• About this exercise
Copy, word for word, the lines of the listing below from the line with "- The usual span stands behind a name" up to and including the line with "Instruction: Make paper". Drop the pictures.

• Recorded information
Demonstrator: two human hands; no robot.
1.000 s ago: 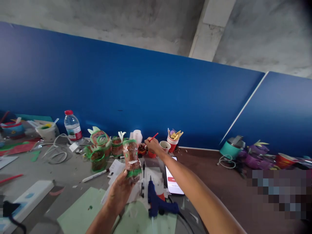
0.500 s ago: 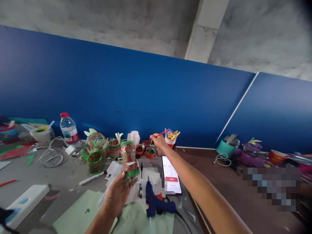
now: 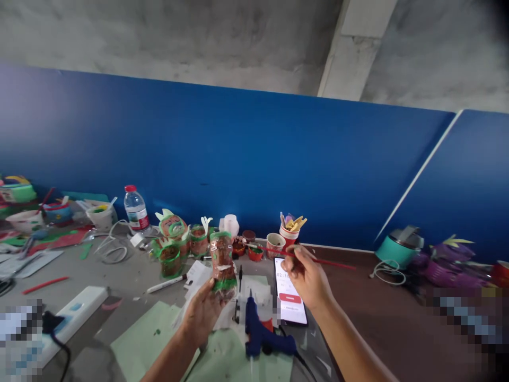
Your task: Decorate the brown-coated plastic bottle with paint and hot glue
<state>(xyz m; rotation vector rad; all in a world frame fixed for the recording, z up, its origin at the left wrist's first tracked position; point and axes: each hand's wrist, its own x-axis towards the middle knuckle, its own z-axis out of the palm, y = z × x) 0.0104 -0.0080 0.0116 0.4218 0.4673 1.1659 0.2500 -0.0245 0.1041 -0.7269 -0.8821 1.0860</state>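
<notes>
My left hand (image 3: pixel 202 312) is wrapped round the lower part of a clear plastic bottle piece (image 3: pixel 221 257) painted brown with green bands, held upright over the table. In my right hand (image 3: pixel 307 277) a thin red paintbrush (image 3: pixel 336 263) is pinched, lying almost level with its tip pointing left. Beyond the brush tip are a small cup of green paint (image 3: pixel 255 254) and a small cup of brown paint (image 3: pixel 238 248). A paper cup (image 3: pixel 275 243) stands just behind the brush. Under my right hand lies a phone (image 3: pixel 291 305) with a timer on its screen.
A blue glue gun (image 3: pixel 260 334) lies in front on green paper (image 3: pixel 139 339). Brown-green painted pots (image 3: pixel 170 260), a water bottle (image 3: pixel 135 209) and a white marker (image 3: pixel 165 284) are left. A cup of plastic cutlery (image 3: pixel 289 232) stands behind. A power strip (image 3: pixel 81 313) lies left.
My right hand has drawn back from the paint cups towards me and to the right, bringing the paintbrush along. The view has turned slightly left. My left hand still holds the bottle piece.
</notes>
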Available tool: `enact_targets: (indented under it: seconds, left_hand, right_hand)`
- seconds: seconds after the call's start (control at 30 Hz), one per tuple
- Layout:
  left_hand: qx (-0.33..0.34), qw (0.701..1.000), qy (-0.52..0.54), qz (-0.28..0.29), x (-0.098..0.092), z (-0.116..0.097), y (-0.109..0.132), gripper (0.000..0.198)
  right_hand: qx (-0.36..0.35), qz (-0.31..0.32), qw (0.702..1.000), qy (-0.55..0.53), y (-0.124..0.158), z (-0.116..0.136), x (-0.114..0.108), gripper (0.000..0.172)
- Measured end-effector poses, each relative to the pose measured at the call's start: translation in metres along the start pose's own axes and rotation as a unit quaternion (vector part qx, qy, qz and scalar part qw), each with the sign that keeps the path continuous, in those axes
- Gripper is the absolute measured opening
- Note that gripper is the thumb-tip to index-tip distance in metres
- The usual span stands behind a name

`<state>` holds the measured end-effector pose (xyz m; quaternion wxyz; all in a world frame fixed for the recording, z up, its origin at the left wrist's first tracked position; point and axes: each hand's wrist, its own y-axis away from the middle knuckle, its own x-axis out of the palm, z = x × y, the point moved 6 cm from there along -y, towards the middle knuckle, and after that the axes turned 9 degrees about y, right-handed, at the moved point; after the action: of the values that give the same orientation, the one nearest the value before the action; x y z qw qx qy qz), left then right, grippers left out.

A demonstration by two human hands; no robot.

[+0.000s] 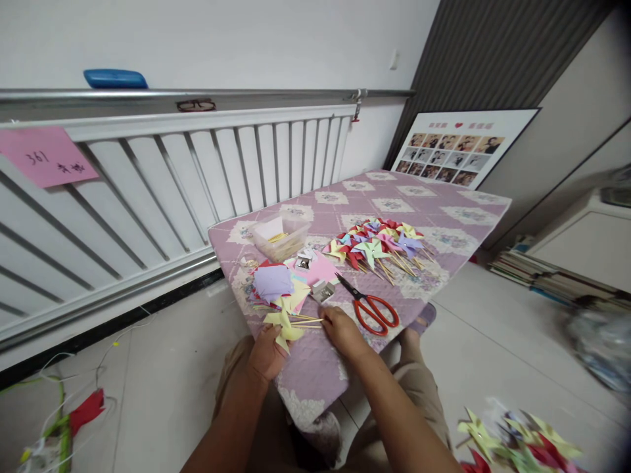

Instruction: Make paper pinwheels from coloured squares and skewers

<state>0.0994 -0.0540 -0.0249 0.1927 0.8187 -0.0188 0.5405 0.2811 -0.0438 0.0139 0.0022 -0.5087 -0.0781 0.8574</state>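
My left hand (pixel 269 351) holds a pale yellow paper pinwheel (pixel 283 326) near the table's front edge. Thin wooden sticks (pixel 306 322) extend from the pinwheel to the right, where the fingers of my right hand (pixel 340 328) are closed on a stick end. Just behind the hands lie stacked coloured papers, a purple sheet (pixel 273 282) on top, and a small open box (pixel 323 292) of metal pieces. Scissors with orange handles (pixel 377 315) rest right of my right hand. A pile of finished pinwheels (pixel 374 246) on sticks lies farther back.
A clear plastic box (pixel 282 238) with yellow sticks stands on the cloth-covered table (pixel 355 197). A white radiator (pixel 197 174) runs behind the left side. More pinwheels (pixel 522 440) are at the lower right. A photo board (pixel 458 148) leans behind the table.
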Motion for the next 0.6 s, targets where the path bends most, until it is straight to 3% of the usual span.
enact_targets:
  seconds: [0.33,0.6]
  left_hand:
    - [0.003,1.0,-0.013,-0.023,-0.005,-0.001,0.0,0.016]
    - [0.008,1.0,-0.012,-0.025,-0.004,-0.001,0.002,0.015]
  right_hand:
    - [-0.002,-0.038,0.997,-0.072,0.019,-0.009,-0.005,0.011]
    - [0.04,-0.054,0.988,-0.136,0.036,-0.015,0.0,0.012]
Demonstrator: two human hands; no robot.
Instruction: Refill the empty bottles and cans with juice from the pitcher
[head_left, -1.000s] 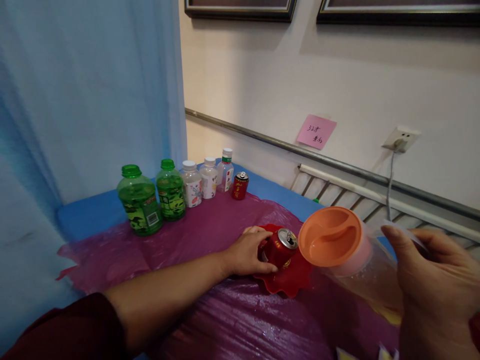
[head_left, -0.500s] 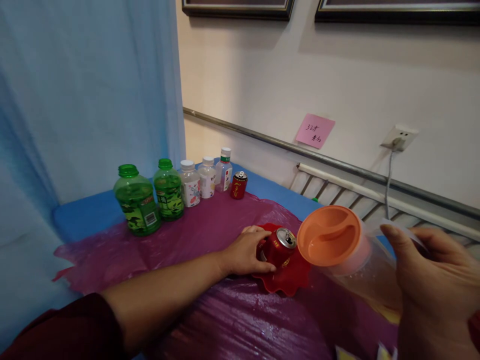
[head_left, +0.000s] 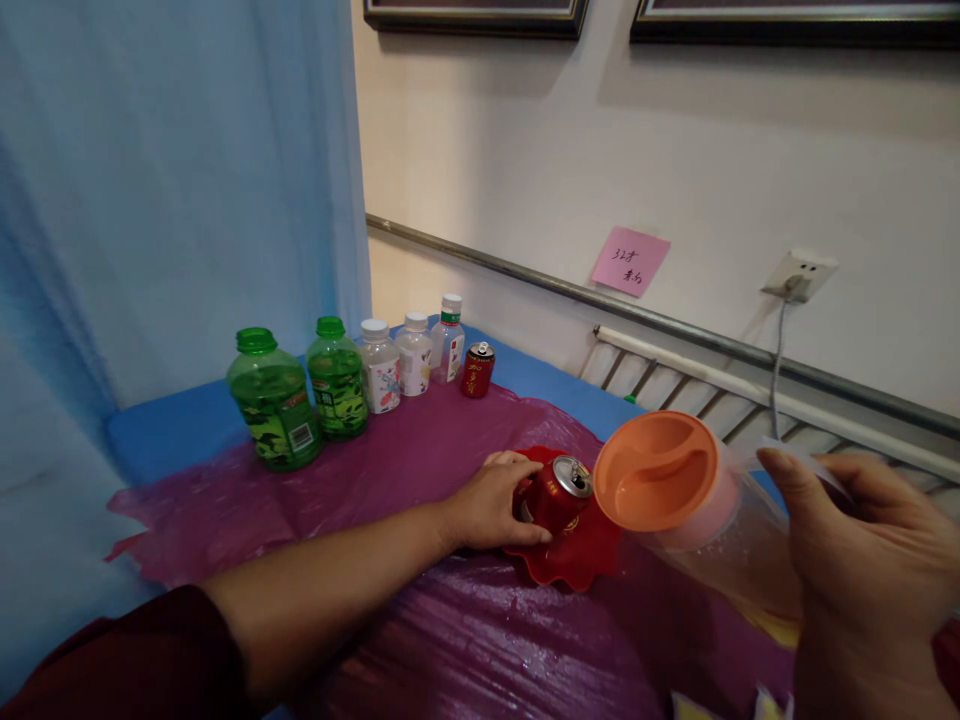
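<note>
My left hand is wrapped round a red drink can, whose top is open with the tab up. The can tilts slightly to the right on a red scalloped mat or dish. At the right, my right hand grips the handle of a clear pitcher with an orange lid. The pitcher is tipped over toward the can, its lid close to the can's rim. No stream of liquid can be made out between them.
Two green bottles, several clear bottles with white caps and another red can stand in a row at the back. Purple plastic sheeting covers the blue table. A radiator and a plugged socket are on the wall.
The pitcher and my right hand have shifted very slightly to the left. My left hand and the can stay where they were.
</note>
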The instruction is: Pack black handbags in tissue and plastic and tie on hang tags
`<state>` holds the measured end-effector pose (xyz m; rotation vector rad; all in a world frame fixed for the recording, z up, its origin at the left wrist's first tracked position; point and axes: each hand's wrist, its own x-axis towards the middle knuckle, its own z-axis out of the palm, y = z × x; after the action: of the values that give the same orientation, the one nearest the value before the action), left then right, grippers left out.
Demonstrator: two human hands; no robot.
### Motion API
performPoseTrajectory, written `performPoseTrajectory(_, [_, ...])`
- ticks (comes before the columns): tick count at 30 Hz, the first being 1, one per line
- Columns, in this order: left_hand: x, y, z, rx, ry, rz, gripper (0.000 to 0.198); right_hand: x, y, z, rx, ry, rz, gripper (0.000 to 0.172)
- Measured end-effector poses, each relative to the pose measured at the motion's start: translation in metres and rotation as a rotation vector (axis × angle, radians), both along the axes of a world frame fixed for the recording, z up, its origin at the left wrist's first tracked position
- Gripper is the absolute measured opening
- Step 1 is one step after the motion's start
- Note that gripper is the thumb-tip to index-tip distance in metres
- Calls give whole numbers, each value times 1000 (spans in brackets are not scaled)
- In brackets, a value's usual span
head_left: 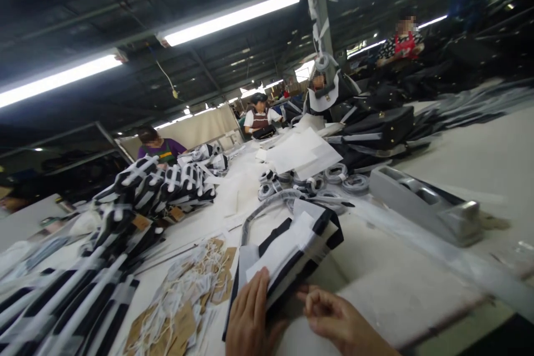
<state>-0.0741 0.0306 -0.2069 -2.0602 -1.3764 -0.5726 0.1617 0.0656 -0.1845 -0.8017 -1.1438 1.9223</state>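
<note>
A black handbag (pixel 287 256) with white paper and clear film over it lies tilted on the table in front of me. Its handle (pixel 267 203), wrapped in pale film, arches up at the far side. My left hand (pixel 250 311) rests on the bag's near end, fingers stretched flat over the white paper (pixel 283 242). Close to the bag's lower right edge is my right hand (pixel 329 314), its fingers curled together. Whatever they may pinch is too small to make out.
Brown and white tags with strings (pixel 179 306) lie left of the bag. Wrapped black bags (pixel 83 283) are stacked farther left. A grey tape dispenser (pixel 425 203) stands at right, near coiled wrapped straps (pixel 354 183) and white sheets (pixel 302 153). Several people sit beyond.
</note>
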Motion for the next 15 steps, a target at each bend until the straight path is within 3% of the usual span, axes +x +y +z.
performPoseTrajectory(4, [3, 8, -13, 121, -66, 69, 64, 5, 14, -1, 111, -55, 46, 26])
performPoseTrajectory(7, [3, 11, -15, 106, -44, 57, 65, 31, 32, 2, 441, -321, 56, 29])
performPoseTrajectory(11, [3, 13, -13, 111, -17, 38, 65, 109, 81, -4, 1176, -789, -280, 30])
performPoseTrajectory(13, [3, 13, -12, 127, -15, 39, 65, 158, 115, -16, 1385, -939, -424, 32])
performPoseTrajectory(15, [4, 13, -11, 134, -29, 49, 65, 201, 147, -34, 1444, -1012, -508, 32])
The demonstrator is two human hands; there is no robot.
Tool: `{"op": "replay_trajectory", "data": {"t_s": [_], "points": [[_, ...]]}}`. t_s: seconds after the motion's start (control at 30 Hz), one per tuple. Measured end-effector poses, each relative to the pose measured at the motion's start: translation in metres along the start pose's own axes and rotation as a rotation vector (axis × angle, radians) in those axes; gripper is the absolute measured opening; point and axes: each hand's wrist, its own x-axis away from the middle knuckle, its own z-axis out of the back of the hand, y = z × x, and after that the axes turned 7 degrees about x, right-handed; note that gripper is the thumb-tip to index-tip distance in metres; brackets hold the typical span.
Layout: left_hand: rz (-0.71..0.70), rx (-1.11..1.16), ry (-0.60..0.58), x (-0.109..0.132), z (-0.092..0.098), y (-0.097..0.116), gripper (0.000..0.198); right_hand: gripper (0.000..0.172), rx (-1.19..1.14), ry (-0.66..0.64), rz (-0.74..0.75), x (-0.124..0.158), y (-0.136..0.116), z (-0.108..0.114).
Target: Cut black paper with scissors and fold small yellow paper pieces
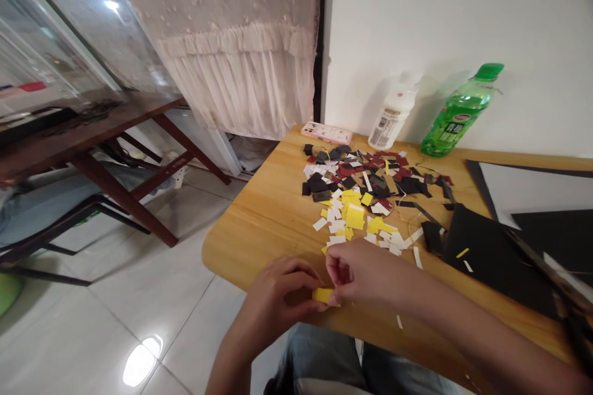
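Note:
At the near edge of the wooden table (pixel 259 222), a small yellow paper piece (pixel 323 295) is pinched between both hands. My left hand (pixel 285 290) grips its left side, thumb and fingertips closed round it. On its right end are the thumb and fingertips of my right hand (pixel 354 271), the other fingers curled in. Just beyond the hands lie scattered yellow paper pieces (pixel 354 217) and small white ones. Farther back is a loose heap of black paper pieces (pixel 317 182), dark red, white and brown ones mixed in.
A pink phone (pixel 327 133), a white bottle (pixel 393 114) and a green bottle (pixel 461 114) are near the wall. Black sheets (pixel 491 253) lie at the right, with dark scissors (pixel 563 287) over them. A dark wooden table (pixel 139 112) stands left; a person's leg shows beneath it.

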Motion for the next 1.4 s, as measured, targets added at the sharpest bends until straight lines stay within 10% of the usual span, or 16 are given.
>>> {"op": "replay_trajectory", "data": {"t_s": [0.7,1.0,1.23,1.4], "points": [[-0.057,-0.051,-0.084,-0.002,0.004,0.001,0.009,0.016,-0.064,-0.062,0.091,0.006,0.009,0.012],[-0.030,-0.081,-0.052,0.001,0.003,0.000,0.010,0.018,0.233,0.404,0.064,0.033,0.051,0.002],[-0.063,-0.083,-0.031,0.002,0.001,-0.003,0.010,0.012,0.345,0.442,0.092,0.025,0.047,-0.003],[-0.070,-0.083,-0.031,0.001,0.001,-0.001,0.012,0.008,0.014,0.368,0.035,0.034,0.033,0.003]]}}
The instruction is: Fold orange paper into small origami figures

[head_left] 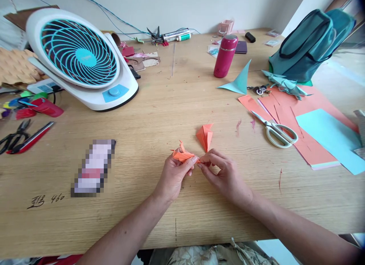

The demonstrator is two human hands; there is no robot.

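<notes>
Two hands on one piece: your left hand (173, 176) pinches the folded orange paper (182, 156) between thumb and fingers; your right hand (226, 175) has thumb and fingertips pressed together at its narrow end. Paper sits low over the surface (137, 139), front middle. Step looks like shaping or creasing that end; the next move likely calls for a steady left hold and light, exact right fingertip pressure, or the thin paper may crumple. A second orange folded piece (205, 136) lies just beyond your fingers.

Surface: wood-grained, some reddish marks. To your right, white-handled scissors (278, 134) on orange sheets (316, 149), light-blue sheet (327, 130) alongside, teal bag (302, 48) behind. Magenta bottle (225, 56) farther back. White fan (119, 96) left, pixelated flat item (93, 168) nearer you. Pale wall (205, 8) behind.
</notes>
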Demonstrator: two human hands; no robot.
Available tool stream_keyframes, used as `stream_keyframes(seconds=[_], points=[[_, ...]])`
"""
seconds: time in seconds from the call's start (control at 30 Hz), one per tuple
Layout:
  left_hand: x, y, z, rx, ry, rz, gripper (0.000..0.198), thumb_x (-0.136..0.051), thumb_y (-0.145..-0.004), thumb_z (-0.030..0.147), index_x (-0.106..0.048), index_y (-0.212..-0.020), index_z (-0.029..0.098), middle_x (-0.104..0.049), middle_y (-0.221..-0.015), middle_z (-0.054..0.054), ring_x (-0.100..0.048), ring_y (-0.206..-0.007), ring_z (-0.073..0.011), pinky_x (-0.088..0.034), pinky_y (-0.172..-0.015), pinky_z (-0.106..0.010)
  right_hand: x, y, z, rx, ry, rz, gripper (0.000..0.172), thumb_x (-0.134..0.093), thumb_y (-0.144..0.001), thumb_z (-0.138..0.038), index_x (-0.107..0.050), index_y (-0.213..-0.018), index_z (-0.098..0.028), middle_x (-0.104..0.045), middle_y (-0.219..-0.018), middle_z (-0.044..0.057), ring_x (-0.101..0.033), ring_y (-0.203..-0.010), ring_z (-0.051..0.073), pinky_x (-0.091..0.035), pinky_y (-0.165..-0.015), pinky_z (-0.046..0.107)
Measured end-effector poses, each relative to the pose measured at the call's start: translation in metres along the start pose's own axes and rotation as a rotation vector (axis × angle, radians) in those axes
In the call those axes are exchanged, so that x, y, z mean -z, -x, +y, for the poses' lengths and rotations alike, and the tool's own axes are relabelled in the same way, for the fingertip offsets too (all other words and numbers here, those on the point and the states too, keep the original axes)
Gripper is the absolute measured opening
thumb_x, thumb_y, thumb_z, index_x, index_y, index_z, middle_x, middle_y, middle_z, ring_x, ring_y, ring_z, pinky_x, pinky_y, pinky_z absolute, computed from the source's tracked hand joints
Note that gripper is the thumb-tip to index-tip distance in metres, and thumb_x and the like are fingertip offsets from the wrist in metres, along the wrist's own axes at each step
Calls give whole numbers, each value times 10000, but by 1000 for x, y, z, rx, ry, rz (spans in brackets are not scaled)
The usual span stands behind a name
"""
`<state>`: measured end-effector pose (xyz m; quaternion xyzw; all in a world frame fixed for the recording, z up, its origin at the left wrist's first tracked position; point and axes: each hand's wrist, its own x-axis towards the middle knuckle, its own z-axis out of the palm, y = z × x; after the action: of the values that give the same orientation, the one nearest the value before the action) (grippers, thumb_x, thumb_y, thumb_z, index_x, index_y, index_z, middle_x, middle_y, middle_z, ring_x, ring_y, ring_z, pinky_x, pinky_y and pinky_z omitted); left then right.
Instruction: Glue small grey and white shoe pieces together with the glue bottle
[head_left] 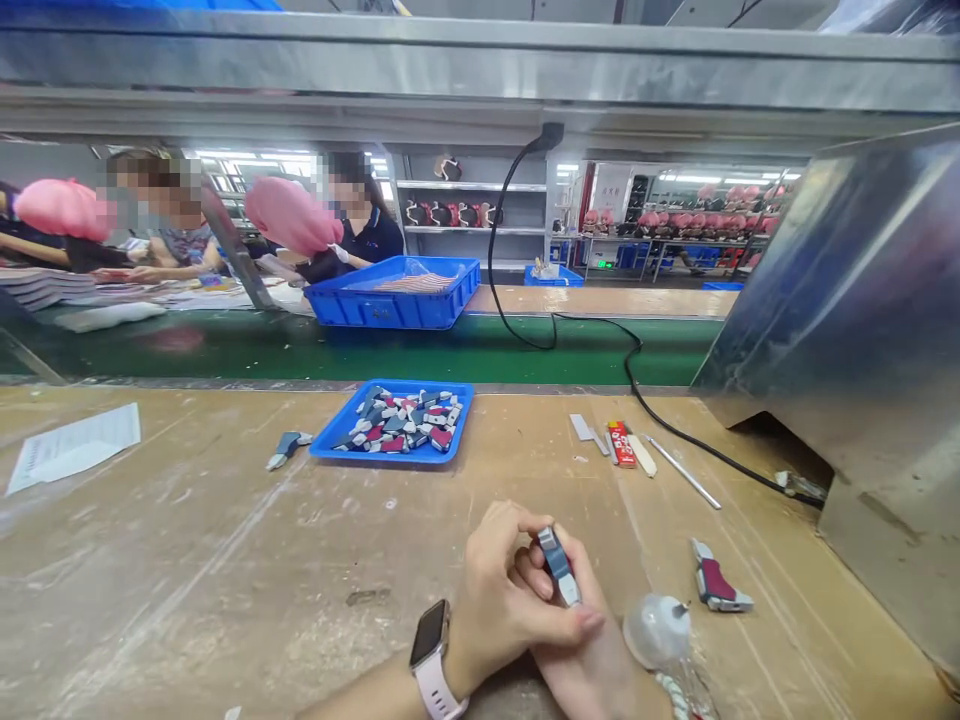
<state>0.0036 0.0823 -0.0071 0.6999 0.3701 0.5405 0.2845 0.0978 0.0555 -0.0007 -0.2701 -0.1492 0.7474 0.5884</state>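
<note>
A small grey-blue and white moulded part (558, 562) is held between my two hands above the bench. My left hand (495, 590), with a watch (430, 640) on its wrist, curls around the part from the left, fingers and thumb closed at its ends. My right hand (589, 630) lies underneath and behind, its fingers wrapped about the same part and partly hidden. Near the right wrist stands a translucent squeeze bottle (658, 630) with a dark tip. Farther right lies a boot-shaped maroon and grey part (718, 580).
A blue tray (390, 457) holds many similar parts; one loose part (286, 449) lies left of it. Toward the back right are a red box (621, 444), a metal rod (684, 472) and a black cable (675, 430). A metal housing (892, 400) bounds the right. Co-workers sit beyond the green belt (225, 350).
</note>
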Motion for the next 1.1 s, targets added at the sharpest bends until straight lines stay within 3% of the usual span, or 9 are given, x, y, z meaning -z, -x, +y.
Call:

• Written response
- The usual span stands behind a name

`<state>` holds the measured end-effector pose (xyz m; quaternion wxyz; all in a world frame fixed for the recording, z up, its origin at the left wrist's first tracked position; point and axes: each hand's wrist, its own y-axis away from the middle knuckle, its own x-axis out of the palm, z = x × y, the point moved 6 cm from there along -y, towards the middle knuckle, and after that the axes turned 9 degrees about y, right-handed, at the moved point; after the action: of the values that give the same orientation, the one nearest the value before the action; x y z qw qx qy qz), left then right, grippers left out.

A demonstration by two human hands; no robot.

[+0.000s] 

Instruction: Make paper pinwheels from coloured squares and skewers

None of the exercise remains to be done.